Further, the determining the location of the mobile authorization related point specifically includes: determining the position of the MA maximum range point;

wherein, determining the position of the MA maximum range point specifically comprises:

and according to the minimum safe train tail of the train, deviating along the train running direction to ensure the MA length of the train running at the highest speed limit, and obtaining the position of the MA maximum range point.

Further, according to the position of the mobile authorization related point, determining a related point closest to the train from the mobile authorization related points as a mobile authorization terminal of the train, specifically comprising:

determining that the distance between the MA maximum range point and the train head is L1, the distance between the path locking end point and the train head is L2, the distance between the turnout protection point and the train head is L3, and the distance between the front train protection point and the train head is L4;

determining the MA maximum range point as the movement authorization terminal point of the train, comparing the sizes of L1 and L2, if L2 is less than L1, changing the movement authorization point of the train as the path locking terminal point, otherwise, keeping the movement authorization point unchanged; then comparing the sizes of L2 and L3, if L3< L2, changing the moving authorization point of the train to be a turnout protection point, otherwise, keeping the moving authorization point unchanged; and finally, comparing the sizes of the L3 and the L4, if the L4 is less than the L3, changing the moving authorization point of the train to be a front train protection point, and otherwise, not changing the moving authorization point.

Further, the method for determining the mobile authorization based on the car-to-car communication further comprises the following steps: and determining the minimum safe train tail as the moving authorization starting point of the train.

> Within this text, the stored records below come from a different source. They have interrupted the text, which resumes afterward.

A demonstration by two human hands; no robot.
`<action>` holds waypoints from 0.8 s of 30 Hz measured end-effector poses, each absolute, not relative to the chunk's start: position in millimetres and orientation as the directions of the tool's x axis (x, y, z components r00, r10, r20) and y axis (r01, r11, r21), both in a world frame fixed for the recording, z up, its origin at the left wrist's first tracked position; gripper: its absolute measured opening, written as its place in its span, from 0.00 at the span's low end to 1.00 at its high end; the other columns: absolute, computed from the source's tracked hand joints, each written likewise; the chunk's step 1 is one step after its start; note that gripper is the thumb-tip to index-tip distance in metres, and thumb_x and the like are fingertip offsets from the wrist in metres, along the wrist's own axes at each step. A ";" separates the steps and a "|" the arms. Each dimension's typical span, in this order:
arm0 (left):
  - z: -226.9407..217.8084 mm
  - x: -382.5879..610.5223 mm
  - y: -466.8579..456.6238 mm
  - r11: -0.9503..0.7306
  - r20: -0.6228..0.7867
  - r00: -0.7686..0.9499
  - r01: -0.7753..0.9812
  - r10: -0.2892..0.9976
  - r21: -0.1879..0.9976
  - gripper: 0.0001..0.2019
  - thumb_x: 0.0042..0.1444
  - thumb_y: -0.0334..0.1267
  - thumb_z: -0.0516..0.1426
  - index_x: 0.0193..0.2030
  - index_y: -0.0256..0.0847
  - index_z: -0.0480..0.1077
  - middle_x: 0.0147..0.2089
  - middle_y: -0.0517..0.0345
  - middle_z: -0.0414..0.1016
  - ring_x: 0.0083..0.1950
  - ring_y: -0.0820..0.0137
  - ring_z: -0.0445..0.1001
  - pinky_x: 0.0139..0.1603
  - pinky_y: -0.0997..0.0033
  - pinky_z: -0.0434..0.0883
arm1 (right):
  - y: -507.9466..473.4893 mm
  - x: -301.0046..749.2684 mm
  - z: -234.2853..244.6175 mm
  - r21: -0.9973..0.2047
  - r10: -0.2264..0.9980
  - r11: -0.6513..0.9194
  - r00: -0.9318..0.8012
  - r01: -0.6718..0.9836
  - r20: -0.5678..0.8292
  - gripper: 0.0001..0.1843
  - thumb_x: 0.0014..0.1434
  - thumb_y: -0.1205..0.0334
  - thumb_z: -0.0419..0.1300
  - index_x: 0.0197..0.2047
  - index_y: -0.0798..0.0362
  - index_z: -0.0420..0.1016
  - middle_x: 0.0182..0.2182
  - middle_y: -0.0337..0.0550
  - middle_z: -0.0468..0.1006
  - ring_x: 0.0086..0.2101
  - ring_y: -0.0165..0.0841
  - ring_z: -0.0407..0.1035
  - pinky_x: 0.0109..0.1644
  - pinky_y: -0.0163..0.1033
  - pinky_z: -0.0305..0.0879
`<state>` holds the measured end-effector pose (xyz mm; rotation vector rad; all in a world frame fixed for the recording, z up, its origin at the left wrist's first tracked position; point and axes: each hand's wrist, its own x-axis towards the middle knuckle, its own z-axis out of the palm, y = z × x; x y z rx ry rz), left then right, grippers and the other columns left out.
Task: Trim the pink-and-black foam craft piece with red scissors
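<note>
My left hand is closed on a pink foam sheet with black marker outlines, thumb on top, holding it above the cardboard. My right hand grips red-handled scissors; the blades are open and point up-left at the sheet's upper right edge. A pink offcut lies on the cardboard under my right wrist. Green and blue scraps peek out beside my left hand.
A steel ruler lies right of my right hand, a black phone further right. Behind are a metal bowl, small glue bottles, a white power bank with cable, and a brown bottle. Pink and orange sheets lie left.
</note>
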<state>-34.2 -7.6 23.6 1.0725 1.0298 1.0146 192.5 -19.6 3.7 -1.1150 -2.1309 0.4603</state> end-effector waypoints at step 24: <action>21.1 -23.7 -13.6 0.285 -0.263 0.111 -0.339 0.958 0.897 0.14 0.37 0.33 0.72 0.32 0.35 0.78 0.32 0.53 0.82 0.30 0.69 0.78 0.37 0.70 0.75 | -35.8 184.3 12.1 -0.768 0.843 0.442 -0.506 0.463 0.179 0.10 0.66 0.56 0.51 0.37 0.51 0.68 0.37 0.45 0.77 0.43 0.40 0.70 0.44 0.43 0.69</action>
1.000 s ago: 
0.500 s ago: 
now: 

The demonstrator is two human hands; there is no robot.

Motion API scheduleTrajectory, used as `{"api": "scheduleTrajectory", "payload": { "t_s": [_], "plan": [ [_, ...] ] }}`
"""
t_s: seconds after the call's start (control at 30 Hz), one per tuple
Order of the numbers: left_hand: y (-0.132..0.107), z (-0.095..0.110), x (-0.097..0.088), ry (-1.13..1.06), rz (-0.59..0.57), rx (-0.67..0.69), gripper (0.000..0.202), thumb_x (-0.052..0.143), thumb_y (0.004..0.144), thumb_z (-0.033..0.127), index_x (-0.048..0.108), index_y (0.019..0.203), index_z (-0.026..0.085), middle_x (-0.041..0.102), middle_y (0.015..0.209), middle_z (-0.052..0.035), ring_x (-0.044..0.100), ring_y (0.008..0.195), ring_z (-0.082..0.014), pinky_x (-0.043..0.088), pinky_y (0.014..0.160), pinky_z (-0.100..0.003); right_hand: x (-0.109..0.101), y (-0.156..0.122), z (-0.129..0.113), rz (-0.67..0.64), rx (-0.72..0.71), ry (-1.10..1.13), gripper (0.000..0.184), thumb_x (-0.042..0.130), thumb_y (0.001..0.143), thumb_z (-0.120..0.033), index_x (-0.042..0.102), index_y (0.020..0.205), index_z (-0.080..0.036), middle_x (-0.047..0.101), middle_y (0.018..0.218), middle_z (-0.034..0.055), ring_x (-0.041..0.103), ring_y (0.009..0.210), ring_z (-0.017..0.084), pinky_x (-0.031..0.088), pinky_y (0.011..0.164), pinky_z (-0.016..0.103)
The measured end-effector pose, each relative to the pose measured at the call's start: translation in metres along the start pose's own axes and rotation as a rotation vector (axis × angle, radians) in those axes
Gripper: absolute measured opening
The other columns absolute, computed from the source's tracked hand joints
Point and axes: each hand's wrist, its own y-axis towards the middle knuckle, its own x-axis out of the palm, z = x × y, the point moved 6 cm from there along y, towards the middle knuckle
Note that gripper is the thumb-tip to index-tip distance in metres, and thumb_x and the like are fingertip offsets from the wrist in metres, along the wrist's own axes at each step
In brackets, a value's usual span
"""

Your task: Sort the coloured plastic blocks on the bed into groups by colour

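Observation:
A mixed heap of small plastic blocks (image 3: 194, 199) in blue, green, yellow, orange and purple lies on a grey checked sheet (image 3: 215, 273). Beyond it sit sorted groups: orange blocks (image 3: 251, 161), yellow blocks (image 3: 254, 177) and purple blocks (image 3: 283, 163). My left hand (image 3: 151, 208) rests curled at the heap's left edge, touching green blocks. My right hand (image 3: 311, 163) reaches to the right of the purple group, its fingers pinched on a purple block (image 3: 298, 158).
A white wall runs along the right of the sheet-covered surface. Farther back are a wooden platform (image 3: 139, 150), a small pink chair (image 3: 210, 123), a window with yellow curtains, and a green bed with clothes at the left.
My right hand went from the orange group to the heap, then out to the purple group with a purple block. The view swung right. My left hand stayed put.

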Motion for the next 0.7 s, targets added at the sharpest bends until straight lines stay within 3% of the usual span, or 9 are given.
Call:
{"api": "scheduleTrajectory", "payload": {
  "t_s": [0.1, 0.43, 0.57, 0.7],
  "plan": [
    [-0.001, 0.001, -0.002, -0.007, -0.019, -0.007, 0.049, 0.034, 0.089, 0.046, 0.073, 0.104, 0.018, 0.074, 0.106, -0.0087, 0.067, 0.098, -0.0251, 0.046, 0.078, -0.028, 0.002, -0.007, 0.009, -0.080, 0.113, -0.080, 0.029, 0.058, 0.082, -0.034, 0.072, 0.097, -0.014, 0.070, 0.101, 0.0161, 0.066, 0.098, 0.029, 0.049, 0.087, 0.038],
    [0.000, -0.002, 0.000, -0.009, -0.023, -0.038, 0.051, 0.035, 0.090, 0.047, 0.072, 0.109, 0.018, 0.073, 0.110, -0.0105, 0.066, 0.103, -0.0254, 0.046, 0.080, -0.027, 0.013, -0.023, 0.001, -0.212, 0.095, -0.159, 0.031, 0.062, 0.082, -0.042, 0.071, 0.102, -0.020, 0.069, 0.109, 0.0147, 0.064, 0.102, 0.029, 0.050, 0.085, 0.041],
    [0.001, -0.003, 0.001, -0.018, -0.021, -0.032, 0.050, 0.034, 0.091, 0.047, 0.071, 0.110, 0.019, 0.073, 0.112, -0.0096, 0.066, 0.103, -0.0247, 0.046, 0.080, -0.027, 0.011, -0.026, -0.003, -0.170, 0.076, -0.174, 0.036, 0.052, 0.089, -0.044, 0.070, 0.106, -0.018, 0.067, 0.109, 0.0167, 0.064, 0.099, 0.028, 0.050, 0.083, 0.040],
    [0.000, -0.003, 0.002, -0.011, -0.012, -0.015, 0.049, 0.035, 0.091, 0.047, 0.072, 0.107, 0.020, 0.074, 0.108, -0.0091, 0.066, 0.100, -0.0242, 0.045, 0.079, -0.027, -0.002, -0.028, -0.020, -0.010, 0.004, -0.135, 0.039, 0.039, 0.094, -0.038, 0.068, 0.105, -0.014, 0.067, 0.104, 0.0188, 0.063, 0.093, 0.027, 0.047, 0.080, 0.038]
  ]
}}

In a second aspect, an embodiment of the present invention provides a mobile authorization determining apparatus based on vehicle-to-vehicle communication, including:

the identification module is used for identifying a danger source in the running process of the train based on a train-to-train communication mode;

the first determining module is used for determining a movement authorization related point of the train according to a danger source in the running process of the train;

a second determining module, configured to determine a location of the mobile authorization related point;

and the third determining module is used for determining a related point closest to the train from the mobile authorization related points as a mobile authorization terminal of the train according to the position of the mobile authorization related point.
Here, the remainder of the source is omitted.